> Information shown
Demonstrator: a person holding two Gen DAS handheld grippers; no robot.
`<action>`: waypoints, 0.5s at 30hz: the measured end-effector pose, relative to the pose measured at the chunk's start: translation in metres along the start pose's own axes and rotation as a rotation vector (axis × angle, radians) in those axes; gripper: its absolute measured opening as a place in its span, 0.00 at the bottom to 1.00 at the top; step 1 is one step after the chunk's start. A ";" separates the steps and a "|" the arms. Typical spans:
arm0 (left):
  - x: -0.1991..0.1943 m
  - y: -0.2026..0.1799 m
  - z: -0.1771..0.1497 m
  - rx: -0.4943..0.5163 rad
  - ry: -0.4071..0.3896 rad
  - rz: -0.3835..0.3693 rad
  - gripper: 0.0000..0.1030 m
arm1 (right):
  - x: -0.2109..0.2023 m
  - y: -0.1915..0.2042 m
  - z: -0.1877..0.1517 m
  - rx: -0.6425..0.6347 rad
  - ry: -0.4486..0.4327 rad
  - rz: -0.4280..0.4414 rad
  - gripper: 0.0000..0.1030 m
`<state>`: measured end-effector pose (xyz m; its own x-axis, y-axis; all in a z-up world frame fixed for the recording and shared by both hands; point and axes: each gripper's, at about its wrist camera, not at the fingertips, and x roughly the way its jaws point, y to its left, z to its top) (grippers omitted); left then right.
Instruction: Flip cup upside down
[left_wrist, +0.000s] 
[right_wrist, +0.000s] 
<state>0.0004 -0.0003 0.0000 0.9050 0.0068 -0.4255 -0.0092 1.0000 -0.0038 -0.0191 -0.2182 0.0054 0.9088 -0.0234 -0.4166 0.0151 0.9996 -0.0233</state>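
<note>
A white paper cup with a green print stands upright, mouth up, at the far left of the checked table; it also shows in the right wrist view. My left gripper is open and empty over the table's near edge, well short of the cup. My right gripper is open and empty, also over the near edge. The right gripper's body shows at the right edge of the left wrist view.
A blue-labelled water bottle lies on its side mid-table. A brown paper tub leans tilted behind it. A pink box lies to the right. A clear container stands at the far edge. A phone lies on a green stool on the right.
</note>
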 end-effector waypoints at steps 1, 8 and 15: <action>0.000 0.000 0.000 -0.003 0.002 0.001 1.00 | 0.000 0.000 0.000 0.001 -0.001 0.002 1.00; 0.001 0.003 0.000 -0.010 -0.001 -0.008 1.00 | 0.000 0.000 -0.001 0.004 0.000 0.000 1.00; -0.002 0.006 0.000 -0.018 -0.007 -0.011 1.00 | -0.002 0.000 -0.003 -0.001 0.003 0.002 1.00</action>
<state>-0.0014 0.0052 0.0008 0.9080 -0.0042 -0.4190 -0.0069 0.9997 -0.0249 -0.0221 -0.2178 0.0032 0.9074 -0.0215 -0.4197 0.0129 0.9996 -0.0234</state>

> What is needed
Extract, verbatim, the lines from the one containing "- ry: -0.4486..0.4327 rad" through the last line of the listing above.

> Your response
  - ry: -0.4486..0.4327 rad
  - rz: -0.4280..0.4414 rad
  - gripper: 0.0000..0.1030 m
`<state>`: measured end-effector pose (xyz m; its own x-axis, y-axis; all in a z-up world frame fixed for the recording and shared by both hands; point and axes: each gripper's, at about its wrist camera, not at the fingertips, and x roughly the way its jaws point, y to its left, z to its top) (grippers omitted); left then right.
Instruction: Flip cup upside down
[left_wrist, +0.000s] 
[right_wrist, +0.000s] 
<state>0.0004 -0.0003 0.0000 0.9050 0.0068 -0.4255 -0.0092 1.0000 -0.0038 -0.0191 -0.2182 0.0054 0.9088 -0.0234 -0.4166 0.0151 0.9996 -0.0233</state>
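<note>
A white paper cup with a green print stands upright, mouth up, at the far left of the checked table; it also shows in the right wrist view. My left gripper is open and empty over the table's near edge, well short of the cup. My right gripper is open and empty, also over the near edge. The right gripper's body shows at the right edge of the left wrist view.
A blue-labelled water bottle lies on its side mid-table. A brown paper tub leans tilted behind it. A pink box lies to the right. A clear container stands at the far edge. A phone lies on a green stool on the right.
</note>
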 end-effector waypoints at steps 1, 8 and 15: <action>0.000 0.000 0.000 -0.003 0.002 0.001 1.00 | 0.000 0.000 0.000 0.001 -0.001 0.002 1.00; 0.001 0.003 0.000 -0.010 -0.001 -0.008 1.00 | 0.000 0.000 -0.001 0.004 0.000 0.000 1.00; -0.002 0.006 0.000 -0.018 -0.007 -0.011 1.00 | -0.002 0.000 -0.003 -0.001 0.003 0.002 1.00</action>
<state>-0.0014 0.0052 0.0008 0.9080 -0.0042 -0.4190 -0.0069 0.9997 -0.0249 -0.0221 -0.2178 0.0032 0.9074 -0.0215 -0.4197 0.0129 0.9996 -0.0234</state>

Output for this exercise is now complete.